## What is being asked
Quote the line containing "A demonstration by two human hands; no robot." and all lines that follow it in the listing below, exactly as written.

## Dataset excerpt
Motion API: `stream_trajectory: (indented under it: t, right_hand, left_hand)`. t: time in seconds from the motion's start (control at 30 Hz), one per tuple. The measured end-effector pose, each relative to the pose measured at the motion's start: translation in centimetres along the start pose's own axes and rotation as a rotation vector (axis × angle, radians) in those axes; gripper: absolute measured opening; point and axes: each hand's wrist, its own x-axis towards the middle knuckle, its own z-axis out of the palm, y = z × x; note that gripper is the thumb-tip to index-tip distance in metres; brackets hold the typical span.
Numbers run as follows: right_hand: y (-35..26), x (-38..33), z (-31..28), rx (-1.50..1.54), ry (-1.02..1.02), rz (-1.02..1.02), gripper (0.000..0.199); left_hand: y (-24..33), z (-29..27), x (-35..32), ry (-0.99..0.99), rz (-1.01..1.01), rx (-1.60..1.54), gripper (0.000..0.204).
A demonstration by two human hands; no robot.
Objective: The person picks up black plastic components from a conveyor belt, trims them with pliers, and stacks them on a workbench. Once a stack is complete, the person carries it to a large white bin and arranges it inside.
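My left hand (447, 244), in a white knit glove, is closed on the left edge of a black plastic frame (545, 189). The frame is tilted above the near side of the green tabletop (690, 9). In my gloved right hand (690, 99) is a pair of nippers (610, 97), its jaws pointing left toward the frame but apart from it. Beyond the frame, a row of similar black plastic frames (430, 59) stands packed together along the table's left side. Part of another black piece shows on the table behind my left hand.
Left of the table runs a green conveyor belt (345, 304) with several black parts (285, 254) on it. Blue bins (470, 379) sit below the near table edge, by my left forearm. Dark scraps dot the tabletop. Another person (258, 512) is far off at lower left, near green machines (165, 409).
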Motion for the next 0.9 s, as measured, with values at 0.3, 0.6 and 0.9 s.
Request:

## Solved problem
A demonstration by two human hands; no robot.
Objective: The person picks up black plastic components from a conveyor belt, trims them with pliers, and stacks them on a workbench. Once a stack is complete, the person carries it to a large white bin and arranges it inside.
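My left hand (447, 244), in a white knit glove, is closed on the left edge of a black plastic frame (545, 189). The frame is tilted above the near side of the green tabletop (690, 9). In my gloved right hand (690, 99) is a pair of nippers (610, 97), its jaws pointing left toward the frame but apart from it. Beyond the frame, a row of similar black plastic frames (430, 59) stands packed together along the table's left side. Part of another black piece shows on the table behind my left hand.
Left of the table runs a green conveyor belt (345, 304) with several black parts (285, 254) on it. Blue bins (470, 379) sit below the near table edge, by my left forearm. Dark scraps dot the tabletop. Another person (258, 512) is far off at lower left, near green machines (165, 409).
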Motion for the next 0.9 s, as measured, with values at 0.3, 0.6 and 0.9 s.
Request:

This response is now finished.